Recent research has reported effects of socioeconomic status on neurobehavioral development as early as infancy, including positive associations between income and brain structure, functional connectivity, and behavior later in childhood (Ramphal, Whalen, et al., 2020; Triplett et al., 2022). This study extends this literature by investigating the relation of maternal prenatal social disadvantage (PSD) to neonatal amygdala and hippocampus functional connectivity and whether socioeconomic-related alterations in functional connectivity subsequently predict behavior at age 12 months in a large, socioeconomically diverse sample (N = 261 mother–infant dyads). PSD was assessed across gestation; neonatal magnetic resonance imaging was completed within the first weeks of life; and infant internalizing and externalizing symptoms were evaluated using the Infant–Toddler Social and Emotional Assessment at age 12 months. The results showed that PSD was significantly related to neonatal right amygdala and left hippocampus functional connectivity with prefrontal and motor-related regions. Social disadvantage-related right amygdala and left hippocampus functional connectivity with these regions was subsequently related to infant externalizing and internalizing symptoms at age 12 months. Building off an emerging literature exploring prenatal impacts on neonatal functional connectivity, this study further emphasizes the important role of the maternal environment during gestation on infant brain function and its relationship with externalizing and internalizing behavior in the first years of life. The results suggest that the prenatal socioeconomic environment may be a promising target for interventions aimed at improving infant neurobehavioral outcomes. 

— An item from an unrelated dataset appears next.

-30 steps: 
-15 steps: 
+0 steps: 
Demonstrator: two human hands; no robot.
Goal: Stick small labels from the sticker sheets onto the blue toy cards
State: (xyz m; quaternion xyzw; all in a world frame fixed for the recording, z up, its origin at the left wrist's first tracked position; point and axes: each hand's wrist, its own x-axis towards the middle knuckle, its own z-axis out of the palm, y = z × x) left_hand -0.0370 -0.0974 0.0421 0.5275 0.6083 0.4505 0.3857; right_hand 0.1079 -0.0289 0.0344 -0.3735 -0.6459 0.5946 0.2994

Here we see that mom’s social disadvantage is related to poor brain development regions critical for cognitive development, emotional and behavioral dysregulation in infants. Finally, Fentz, Houmark, Simonsen & Trillingsgaard (2024) published “Ready for the Transition to Parenthood? Predicting relationship satisfaction trajectories from prenatal indicators of low readiness” in Journal of Family Psychology. The edited abstract follows:

During the past decades, interventions to strengthen marriage and promote healthy family formation during the transition to parenthood have become more widely available. The broad attendance to such interventions may suggest to the public that having a baby can put the health of any marriage at risk, although large heterogeneity in parents’ trajectories of relationship satisfaction has been demonstrated. In this study, we investigated whether four indicators of low transition-to-parenthood readiness in expecting couples—both for the individual (actor) and their partner—predicted a larger decline in relationship satisfaction across this major life transition. Latent class growth analyses estimated heterogeneous relationship satisfaction trajectories for 1,433 couples from 21 weeks gestation to 19 months postpartum. Findings indicated three groups of parents: 38.7% experienced initially high and stable relationship satisfaction, 51.3% initially high with a small decline, and 10.0% initially low with a large decline. For both the pregnant and nonpregnant partner, actor and partner’s prenatal doubts about the future of the relationship predicted group membership of the low and large decline subgroup rather than to the two more stable groups. For the nonpregnant partner, lacking a clear wish for a child substantially predicted group membership of the low and large decline subgroup. Nonmarital status or unplanned pregnancy did not predict group membership. These results supported that most new parents experience their relationship as robust against the challenges of early parenthood. However, parents experiencing relationship doubts and childbirth as an unwanted life transition may benefit from targeted pregnancy support. 

I found it interesting that nonmarital status and unplanned pregnancy don’t matter but parental doubts, especially by the nonpregnant partner, about the success of the relationship do.